Multiple parts of the economy face substantial interest rate risk, but none more so than banks. The sector was jolted earlier this year by the high-profile failure of a few banks that had built up too much long-duration government debt, then had to sell at a loss following deposit runs.

In the second quarter, unrealized losses on bank balance sheets totaled $558.4 billion, an 8.3% jump from the prior period, according to the FDIC. Of that total, held-to-maturity Treasurys, which caused much of the turmoil this year, totaled $309.6 billion.

That number is expected to climb, said Wall Street veteran Larry McDonald, founder of The Bear Traps Report.

“The problem is, when your core capital is weak, any weakness on the other side is exponentially worse,” he said. “But if Treasurys go up to 6, 7 [percent on yields], then the leverage goes up exponentially, right? That’s your core capital. That’s the money when you go to the casino you have to put up at the table.”

Should banks have to cover their losses, they may be forced to issue equity, McDonald said. That, in turn, would be dilutive to share price, a situation that likely factored into a loss Tuesday of more than 2% in bank stocks as measured by the SPDR S&P Bank ETF.

There are other ramifications as well.

Consumers, for one, are feeling the squeeze of higher rates on everything from mortgages to credit cards to personal loans. More than 36% of banks reported tightening lending standards in the third quarter, a level that in the past has been consistent with recessions.

At the same time, Washington dysfunction has bond buyers worried about the U.S. fiscal house, with public debt at nearly 120% of GDP and net financing costs running, according to the Congressional Budget Office, toward $745 billion in 2024 after totaling $663 billion this year. Foreign buyers have been stepping away from U.S. government bonds, with China’s holdings down about 17%, or $175 billion, over the past year, according to the Treasury Department.

The Fed itself has been stepping away from the bond market, reducing its Treasury holdings by more than $800 billion since it stopped reinvesting the proceeds from maturing securities in June 2022.

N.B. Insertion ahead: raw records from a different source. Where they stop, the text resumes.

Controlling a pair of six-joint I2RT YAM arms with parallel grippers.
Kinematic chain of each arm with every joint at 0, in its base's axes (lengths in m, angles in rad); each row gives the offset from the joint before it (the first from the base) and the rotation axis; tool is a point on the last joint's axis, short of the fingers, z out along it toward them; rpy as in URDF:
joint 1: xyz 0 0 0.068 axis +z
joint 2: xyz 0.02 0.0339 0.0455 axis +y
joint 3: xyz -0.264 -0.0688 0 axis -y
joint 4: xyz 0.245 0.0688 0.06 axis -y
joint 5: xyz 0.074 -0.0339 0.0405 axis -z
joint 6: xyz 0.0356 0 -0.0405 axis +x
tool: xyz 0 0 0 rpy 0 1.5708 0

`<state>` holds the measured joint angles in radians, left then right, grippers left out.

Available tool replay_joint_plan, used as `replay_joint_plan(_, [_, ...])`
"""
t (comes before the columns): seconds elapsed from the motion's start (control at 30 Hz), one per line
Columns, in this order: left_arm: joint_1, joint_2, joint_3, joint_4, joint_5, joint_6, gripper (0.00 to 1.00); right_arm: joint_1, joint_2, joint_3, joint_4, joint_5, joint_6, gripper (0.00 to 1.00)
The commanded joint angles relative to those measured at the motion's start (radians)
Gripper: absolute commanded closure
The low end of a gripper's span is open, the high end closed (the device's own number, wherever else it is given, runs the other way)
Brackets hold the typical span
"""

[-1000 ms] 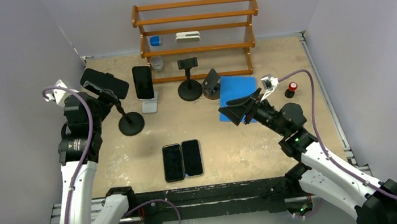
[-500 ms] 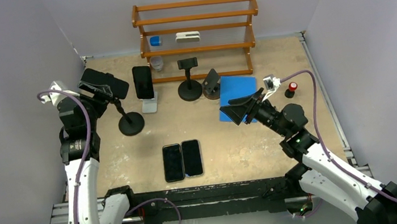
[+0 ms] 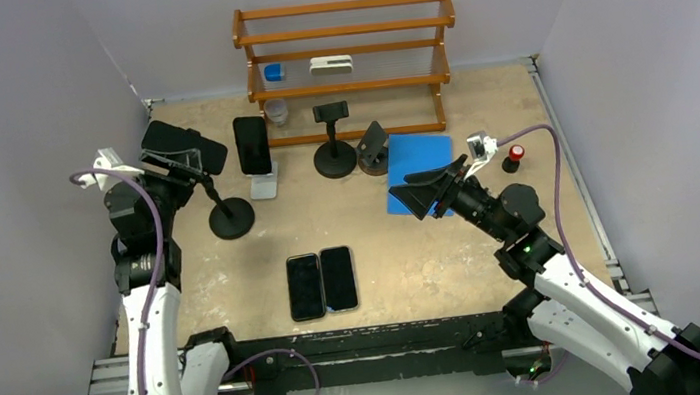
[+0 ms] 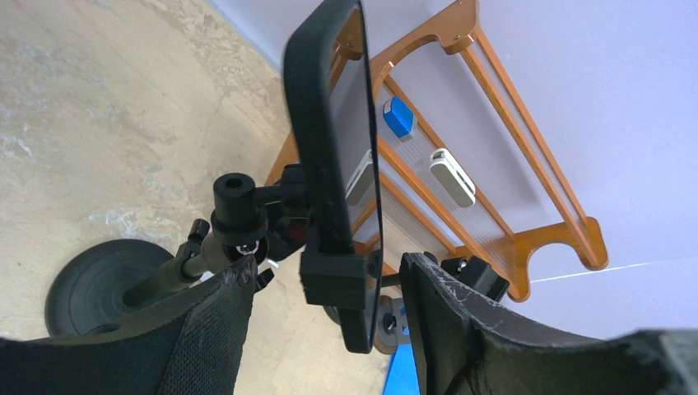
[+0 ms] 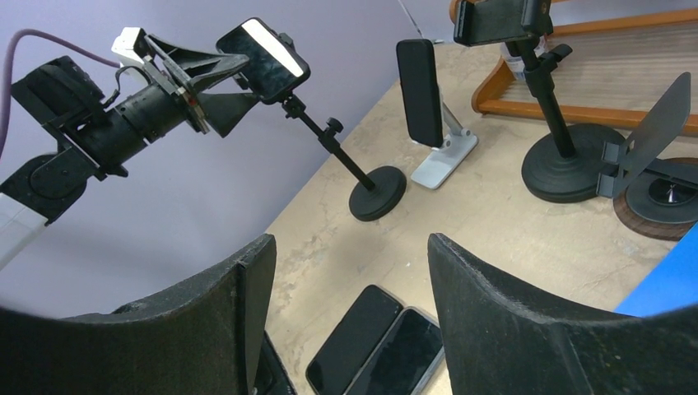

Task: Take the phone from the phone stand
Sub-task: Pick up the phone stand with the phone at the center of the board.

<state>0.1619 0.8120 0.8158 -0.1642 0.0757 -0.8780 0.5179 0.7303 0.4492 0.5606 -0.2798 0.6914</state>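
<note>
In the left wrist view, parted fingers (image 4: 216, 329) straddle the phone (image 4: 318, 115).

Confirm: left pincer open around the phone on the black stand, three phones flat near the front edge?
Two flat phones, not three; the top external view shows it. Left pincer is open around the phone on the black stand.

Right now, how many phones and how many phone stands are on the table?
Black phones: 4 - clamped phone, upright phone, two flat phones.
Phone stands: 4 - tall black pole stand, white stand, empty black clamp stand, tilted black plate stand.
Total: 8.
</note>
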Motion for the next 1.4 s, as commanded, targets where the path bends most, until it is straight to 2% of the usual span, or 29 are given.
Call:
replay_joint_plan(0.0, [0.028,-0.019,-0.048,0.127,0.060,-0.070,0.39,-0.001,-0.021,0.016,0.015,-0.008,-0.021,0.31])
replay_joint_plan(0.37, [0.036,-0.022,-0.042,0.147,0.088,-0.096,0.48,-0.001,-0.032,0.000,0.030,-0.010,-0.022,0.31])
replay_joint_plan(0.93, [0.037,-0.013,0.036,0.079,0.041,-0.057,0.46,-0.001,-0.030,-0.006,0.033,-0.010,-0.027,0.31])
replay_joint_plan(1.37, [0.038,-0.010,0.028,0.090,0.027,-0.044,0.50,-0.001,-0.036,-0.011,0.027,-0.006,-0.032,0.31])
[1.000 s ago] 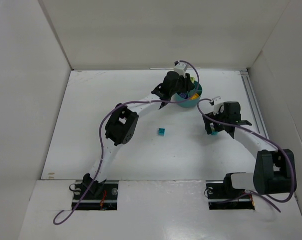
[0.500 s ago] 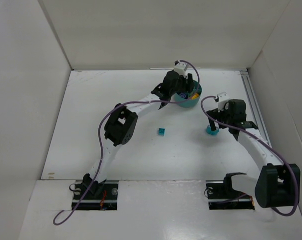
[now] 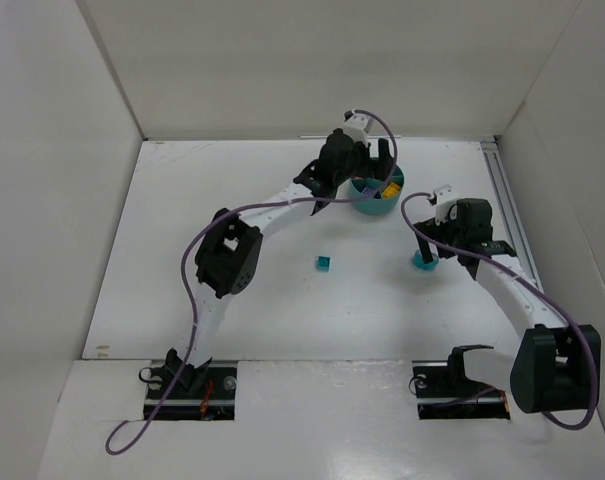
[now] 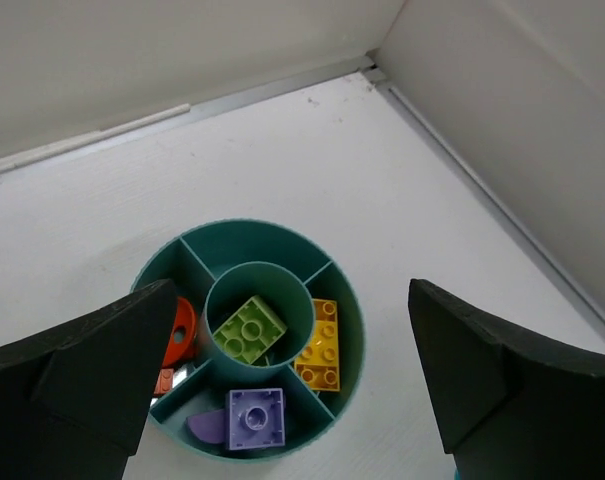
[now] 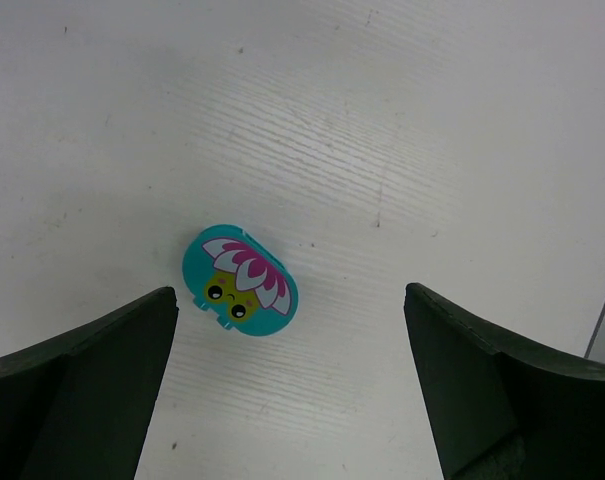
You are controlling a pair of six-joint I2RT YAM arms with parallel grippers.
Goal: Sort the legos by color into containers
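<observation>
Left tool point(image 4: 290, 320) now higher over tub point(image 4: 250, 226)

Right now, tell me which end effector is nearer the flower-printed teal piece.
Right. The right end effector hangs open directly over the flower-printed teal piece; the left end effector is away at the teal tub.
</observation>
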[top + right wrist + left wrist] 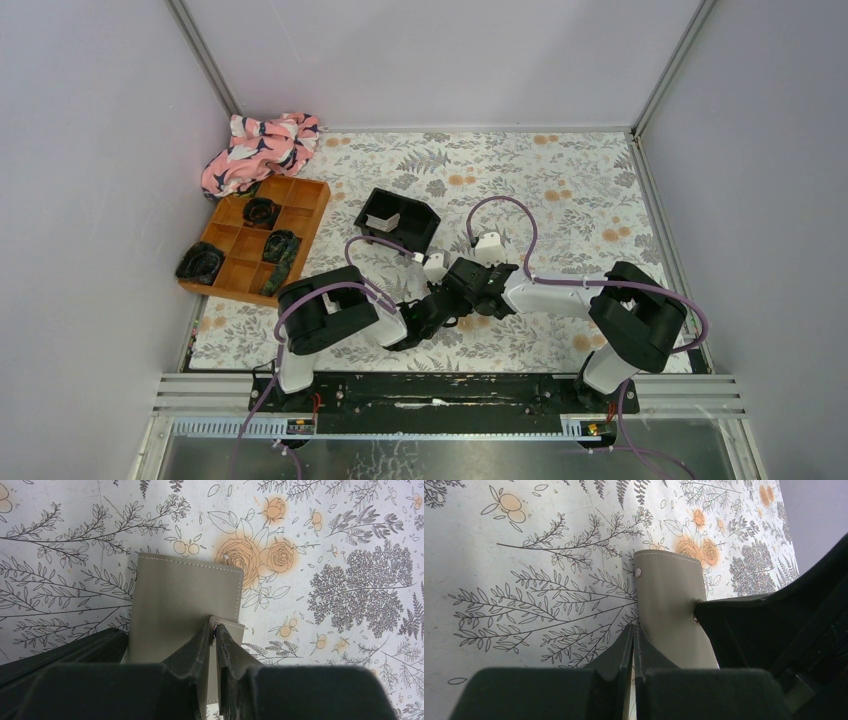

For some in the market, it’s all about to come to a head soon. Rapid moves in market instruments — like this run in yields right now — have in the past sometimes caused problems at hedge funds caught on the other side of the trade.

And there’s this realization that unless something changes quickly, a recession is all but inevitable.

“They can’t hike another basis point,” McDonald said of the Fed. “It’s just too much pain. This type of action is bringing out the pain, and the Fed is now more aware of the bodies that are buried.”

Indeed, former White House economist Joseph LaVorgna thinks the rise in yields is probably pretty close to being over. Potential fallout includes a recession and the Fed having to go back to buying bonds.

“The selling is not explained by fundamental factors,” said LaVorgna, who was chief economist for the National Economic Council under former President Donald Trump and is now holds the same title at SMBC Nikko Securities. “Now, at some point, my guess is that markets will eventually get to cheap enough levels where you’ll bring buyers in. Given the fact that we’re multiple standard deviations away from where rates should be suggests to me that we’re closer to that point.”

A weak labor market or some other signs of cracks in the economy could dissuade the Fed from further hikes and set the stage for lower rates.

“The patient, meaning the financial markets, is not particularly healthy,” LaVorgna said. “The Fed, as I’ve argued many times, for maybe too long a time, has moved too far, too fast. They’ll eventually reverse.”